Aim of the exercise:
Exactly the lines from the one containing "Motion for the" through the end of the entries, both ends included, are to be output.

(Records from a collection)

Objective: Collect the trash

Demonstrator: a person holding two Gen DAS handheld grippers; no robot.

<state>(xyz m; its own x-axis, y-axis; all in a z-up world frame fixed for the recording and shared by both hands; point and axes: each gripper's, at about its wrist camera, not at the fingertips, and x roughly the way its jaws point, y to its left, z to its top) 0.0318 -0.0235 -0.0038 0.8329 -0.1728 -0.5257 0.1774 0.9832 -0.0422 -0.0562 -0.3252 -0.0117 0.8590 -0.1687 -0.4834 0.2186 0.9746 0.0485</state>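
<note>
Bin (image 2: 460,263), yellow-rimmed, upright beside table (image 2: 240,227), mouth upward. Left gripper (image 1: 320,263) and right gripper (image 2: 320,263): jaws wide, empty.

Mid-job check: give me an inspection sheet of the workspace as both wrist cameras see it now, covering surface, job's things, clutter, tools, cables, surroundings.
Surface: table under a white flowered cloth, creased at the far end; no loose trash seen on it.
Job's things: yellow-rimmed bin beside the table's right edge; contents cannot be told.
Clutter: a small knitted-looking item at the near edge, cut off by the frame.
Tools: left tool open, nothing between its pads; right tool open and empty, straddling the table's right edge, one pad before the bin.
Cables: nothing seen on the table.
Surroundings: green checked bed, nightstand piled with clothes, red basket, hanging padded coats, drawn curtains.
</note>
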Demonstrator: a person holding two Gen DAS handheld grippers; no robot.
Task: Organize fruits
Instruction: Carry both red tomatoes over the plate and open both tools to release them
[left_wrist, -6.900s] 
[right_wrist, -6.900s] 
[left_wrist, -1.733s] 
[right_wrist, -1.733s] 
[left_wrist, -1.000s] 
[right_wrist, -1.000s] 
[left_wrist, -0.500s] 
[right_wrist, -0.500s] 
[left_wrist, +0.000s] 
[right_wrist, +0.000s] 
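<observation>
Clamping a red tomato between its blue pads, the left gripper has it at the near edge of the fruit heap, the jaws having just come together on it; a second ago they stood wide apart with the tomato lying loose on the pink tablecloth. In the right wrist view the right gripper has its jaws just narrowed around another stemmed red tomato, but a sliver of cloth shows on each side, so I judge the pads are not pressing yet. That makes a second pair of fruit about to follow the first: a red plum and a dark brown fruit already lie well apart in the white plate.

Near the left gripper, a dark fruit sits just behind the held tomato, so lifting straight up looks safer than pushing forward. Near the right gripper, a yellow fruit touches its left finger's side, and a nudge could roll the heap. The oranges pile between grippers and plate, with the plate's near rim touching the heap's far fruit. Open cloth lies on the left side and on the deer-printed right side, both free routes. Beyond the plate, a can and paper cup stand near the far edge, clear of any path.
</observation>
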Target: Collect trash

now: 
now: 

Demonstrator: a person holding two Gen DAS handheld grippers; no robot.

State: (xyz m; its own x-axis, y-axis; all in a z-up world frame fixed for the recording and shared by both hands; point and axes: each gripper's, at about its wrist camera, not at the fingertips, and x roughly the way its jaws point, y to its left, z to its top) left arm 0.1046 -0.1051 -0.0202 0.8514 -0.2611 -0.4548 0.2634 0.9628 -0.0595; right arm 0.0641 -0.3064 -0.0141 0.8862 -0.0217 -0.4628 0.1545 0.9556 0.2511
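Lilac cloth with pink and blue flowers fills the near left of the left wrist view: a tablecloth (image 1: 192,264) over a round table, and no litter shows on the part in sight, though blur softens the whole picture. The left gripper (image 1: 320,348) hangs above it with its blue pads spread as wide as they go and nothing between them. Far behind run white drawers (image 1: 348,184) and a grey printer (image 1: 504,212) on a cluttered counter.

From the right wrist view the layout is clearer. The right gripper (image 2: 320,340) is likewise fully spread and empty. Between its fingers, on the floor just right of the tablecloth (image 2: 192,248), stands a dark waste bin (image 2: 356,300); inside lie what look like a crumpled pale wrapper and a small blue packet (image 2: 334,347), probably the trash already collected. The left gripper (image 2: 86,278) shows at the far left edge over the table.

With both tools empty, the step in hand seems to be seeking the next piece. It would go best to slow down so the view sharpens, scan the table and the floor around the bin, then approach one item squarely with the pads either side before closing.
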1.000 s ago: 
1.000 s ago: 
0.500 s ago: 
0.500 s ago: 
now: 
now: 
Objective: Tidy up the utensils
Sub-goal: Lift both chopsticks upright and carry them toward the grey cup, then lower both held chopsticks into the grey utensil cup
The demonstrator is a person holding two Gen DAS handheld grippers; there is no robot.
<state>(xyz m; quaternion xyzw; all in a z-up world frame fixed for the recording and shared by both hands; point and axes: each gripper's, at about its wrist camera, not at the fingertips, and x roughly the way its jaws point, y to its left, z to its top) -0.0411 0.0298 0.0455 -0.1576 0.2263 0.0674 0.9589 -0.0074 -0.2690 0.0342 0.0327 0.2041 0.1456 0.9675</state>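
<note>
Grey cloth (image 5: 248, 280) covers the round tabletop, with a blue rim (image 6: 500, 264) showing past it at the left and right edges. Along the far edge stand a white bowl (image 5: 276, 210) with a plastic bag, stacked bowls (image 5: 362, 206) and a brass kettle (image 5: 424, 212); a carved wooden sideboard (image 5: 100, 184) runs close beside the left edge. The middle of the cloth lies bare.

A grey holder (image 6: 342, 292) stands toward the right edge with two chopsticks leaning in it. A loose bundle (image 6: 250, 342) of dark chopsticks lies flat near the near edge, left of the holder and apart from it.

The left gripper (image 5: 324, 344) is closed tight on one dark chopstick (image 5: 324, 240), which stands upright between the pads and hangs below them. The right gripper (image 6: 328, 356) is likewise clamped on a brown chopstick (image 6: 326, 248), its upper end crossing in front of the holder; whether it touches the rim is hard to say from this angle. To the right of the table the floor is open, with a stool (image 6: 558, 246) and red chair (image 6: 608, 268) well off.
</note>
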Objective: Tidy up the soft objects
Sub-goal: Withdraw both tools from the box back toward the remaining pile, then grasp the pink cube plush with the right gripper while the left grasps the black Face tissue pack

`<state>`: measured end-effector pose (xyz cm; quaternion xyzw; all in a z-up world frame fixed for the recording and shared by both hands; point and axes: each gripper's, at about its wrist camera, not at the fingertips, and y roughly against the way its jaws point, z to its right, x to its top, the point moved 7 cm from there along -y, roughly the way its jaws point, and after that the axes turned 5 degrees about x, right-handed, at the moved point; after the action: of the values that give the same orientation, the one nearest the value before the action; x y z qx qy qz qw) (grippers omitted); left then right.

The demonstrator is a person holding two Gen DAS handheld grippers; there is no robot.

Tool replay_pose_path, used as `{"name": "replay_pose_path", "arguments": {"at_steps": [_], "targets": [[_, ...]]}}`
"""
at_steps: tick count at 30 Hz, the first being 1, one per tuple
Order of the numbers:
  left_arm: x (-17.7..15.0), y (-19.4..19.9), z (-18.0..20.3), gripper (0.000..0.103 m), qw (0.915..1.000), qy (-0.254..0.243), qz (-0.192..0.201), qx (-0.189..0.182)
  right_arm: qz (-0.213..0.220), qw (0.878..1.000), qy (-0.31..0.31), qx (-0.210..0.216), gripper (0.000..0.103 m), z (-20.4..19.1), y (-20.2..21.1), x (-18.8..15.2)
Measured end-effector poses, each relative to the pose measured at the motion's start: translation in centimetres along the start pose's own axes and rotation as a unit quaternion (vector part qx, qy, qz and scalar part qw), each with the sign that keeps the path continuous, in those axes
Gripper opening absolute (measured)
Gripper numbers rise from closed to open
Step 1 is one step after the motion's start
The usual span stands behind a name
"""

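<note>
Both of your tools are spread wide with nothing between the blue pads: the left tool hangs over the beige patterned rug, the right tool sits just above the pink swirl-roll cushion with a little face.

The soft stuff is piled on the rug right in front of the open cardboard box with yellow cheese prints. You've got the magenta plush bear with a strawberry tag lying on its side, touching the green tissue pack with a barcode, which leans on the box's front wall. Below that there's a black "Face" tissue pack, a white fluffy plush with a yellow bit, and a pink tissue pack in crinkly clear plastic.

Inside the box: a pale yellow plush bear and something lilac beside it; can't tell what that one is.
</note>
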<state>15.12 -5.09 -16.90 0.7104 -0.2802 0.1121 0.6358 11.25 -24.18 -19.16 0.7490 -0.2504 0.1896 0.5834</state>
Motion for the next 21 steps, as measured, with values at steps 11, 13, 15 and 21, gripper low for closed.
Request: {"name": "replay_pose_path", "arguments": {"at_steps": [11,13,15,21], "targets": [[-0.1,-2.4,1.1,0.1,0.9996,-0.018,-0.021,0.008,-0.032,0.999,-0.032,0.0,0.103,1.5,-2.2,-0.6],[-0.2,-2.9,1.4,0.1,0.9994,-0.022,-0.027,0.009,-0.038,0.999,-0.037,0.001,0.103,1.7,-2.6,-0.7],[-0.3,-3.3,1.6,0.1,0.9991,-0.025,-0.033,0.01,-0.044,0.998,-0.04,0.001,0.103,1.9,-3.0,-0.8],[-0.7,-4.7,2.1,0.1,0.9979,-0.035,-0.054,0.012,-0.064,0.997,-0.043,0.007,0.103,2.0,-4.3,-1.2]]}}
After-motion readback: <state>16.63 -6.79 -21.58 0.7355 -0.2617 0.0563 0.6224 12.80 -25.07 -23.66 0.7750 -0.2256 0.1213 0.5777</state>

Completed task:
Motion for the next 21 steps, as measured, with values at steps 11, 13, 15 and 21, gripper low for closed.
Request: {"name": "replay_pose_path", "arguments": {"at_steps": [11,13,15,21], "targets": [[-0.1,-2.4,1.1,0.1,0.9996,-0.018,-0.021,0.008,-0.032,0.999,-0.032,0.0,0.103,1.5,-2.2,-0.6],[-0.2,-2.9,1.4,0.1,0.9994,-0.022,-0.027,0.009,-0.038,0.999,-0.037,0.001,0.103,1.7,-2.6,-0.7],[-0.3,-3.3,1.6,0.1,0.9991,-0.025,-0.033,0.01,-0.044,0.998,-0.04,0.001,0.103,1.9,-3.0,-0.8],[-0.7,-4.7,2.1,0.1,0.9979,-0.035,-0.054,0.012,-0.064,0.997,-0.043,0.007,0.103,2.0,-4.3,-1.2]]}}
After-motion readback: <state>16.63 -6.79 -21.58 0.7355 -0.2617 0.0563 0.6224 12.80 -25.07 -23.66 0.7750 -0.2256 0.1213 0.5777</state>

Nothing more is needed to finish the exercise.